Problem statement -
Transcribe the listing verbatim, please, with images dropped.

Recorded information -

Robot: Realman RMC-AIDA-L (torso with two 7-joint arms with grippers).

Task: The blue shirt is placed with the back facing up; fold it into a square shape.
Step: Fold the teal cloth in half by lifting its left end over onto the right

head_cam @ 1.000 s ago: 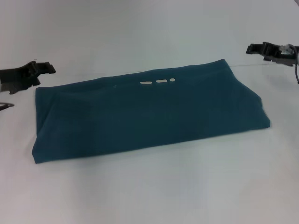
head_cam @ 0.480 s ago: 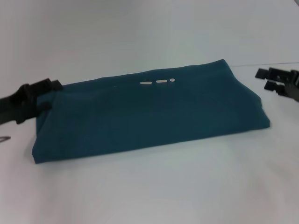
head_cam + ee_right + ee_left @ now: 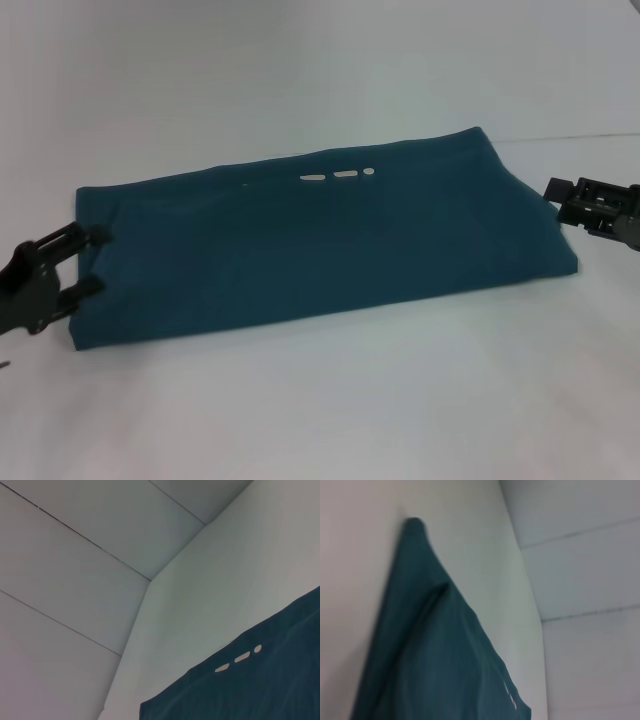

Exercise response -
Robot: Realman RMC-AIDA-L (torso with two 7-joint arms with grippers).

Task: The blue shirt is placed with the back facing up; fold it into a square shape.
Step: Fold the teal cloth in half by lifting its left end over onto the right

head_cam @ 1.000 s ago: 
head_cam @ 0.480 s ago: 
head_cam + ee_right + ee_left @ now: 

Nothing further remains for this exercise.